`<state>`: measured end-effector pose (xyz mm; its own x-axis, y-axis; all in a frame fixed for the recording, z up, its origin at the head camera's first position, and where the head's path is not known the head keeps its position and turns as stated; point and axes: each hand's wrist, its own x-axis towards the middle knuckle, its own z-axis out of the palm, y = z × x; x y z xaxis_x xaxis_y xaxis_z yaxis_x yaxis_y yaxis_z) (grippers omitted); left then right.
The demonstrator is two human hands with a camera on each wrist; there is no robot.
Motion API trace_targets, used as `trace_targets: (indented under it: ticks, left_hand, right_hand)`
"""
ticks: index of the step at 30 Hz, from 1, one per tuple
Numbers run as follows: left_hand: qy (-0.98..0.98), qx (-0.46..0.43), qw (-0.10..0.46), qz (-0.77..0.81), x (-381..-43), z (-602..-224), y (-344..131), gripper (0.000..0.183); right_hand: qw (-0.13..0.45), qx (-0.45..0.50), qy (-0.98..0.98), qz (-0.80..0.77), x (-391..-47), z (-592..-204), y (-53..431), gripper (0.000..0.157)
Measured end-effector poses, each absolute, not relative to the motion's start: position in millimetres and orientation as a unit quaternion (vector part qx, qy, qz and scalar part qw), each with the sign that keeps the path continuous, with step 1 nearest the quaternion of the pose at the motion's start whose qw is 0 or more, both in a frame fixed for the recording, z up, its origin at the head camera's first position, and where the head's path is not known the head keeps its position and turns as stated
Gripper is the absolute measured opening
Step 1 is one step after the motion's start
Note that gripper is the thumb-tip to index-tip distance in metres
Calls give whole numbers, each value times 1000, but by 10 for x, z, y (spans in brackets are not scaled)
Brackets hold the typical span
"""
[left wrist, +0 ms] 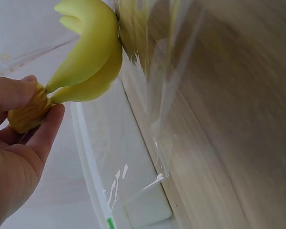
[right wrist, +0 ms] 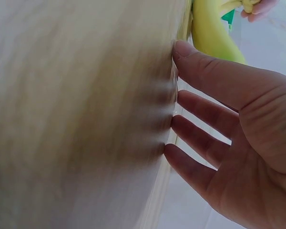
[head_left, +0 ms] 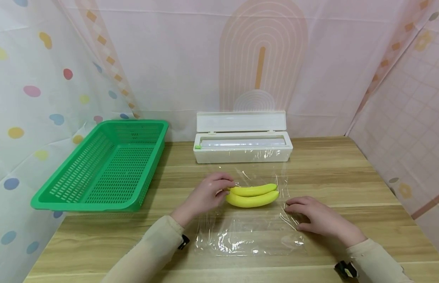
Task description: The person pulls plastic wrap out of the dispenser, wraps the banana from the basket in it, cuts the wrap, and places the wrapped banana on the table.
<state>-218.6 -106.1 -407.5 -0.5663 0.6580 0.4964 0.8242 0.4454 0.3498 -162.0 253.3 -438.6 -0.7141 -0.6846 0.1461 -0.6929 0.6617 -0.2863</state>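
A bunch of yellow bananas [head_left: 253, 199] lies on a sheet of clear cling film [head_left: 240, 236] spread over the table. My left hand [head_left: 211, 189] grips the brown stem of the bunch between thumb and fingers, as the left wrist view shows with the bananas [left wrist: 88, 52] hanging from that stem. To the right of the bunch, my right hand [head_left: 313, 216] has its fingertips resting on the table at the film's right edge. Its fingers [right wrist: 195, 167] are spread and gently bent, apart from the bananas. Whether they hold any film is hard to tell.
Behind the bananas stands a white cling film box [head_left: 242, 155] with its lid raised, and the film runs forward from it. A green plastic basket [head_left: 148, 184] sits at the left. Printed cloth [head_left: 184, 59] hangs behind the wooden table [head_left: 340, 173].
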Motion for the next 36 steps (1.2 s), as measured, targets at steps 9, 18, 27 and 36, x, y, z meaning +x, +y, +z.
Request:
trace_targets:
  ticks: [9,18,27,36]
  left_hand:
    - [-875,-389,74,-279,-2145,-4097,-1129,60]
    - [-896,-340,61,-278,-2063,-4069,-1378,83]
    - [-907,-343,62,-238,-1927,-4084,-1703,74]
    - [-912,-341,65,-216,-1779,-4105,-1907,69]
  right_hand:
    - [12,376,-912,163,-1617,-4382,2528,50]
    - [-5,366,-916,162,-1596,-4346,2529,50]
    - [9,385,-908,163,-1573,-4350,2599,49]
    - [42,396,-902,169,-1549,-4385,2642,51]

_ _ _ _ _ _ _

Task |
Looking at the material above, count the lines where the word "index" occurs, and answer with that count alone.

Solution to this task |
2